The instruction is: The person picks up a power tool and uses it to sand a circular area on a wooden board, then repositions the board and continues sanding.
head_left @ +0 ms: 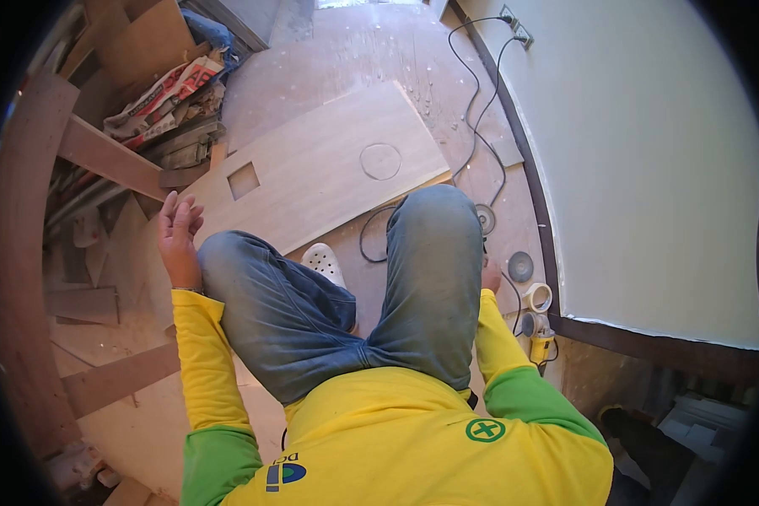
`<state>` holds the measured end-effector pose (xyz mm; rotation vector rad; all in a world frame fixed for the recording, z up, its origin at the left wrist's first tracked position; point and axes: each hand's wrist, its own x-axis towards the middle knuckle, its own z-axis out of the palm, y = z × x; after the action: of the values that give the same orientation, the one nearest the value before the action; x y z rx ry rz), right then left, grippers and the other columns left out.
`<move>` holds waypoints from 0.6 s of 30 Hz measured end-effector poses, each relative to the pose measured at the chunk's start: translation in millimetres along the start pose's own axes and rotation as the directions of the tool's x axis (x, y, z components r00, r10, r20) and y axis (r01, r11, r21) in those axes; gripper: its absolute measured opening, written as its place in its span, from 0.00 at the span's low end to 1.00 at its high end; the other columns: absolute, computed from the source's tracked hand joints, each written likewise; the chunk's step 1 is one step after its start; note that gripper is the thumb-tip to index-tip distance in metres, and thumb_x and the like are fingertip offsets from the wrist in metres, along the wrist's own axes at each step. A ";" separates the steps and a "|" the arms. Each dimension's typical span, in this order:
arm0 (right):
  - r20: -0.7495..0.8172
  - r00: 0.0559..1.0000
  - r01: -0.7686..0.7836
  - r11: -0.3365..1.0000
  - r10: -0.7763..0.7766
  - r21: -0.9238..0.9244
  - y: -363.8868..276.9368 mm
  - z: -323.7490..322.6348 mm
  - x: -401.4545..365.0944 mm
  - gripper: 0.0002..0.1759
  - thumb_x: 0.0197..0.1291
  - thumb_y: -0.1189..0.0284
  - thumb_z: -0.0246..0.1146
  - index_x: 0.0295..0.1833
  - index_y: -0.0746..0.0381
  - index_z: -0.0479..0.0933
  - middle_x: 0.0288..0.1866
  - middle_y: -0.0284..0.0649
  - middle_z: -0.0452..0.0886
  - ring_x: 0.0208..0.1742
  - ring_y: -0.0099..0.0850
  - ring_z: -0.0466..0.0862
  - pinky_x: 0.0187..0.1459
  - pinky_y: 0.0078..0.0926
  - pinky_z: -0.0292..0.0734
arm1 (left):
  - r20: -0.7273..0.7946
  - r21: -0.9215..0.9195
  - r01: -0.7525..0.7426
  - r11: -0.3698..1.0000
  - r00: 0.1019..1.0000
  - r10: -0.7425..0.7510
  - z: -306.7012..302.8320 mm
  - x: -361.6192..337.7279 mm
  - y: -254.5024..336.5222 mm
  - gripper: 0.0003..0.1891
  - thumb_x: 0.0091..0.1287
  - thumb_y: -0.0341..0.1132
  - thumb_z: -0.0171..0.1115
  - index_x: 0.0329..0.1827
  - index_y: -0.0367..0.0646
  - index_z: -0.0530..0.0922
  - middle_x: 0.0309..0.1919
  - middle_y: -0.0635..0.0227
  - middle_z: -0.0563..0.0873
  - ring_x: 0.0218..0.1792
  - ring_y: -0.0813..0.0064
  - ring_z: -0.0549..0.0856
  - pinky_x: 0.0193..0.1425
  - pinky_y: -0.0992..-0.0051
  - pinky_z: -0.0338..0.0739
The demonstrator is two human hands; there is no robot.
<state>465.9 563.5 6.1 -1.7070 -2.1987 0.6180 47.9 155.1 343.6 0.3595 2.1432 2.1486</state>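
I am squatting, my knees in blue jeans in the middle of the view. My left hand (pixel 179 232) hangs in the air by my left knee, fingers loosely apart, holding nothing. My right hand (pixel 491 276) is mostly hidden behind my right knee, close to a grey grinding disc (pixel 520 266) on the floor; whether it holds anything cannot be seen. A large tile (pixel 329 164) lies flat ahead of me, with a square cut-out (pixel 244 180) and a drawn circle (pixel 380 160).
A yellow angle grinder (pixel 538 336), a roll of tape (pixel 537 297) and another disc (pixel 485 218) lie by the white wall (pixel 649 169). A black cable (pixel 481 110) runs to a wall socket (pixel 519 29). Wood planks and scrap (pixel 135 126) pile up at left.
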 end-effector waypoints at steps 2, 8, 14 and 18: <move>0.074 0.980 0.150 0.929 -0.185 0.337 -29.2 -5.9 -2.3 0.21 0.60 0.57 0.65 0.52 0.61 0.82 0.46 0.50 0.86 0.49 0.46 0.85 0.50 0.42 0.79 | -0.005 -0.010 0.009 1.000 1.000 -0.009 -2.8 -1.2 0.0 0.27 0.75 0.43 0.58 0.73 0.39 0.67 0.60 0.60 0.82 0.54 0.72 0.83 0.62 0.73 0.75; 0.347 0.835 0.157 0.789 -0.427 0.594 -165.0 -48.2 -25.6 0.20 0.60 0.58 0.64 0.49 0.61 0.82 0.44 0.50 0.86 0.47 0.44 0.85 0.49 0.41 0.79 | -0.019 -0.013 -0.028 1.000 0.999 0.028 6.3 -0.8 0.6 0.25 0.73 0.39 0.62 0.70 0.39 0.71 0.51 0.66 0.84 0.48 0.75 0.84 0.56 0.76 0.77; 0.358 0.853 0.158 0.842 -0.380 0.516 -194.6 -73.8 -24.9 0.19 0.61 0.58 0.63 0.46 0.62 0.82 0.43 0.49 0.85 0.46 0.43 0.85 0.48 0.40 0.79 | -0.042 -0.054 -0.068 0.996 0.997 0.066 1.8 -1.6 -1.1 0.24 0.72 0.38 0.63 0.68 0.38 0.73 0.48 0.68 0.84 0.47 0.77 0.84 0.53 0.78 0.76; 0.336 0.895 0.135 0.898 -0.292 0.419 -182.2 -76.4 -8.9 0.18 0.62 0.58 0.62 0.45 0.62 0.82 0.41 0.48 0.85 0.45 0.42 0.86 0.47 0.40 0.80 | -0.015 -0.086 -0.084 0.993 0.996 0.083 5.4 -3.1 -0.9 0.25 0.73 0.40 0.61 0.69 0.39 0.72 0.52 0.65 0.85 0.48 0.75 0.84 0.54 0.76 0.78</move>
<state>351.1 529.3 163.4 -1.1890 -2.2725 1.3292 52.0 159.7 342.3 0.4375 2.0674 2.2852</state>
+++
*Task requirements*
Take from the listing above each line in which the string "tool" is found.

*Your response*
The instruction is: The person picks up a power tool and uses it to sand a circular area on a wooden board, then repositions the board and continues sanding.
`<move>` holds waypoints from 0.6 s of 30 Hz measured end-effector poses, each relative to the pose measured at the chunk's start: translation in millimetres along the start pose's own axes and rotation as the directions of the tool's x axis (x, y, z components r00, r10, r20) and y axis (r01, r11, r21) in those axes; gripper: its absolute measured opening, written as its place in its span, from 0.00 at the span's low end to 1.00 at its high end; the other columns: absolute, computed from the source's tracked hand joints, each written likewise; the chunk's step 1 is one step after its start; note that gripper is the thumb-tip to index-tip distance in metres, and thumb_x and the like are fingertip offsets from the wrist in metres, along the wrist's own axes at each step. A ";" separates the steps and a "|" the arms. Each dimension's typical span, in this order:

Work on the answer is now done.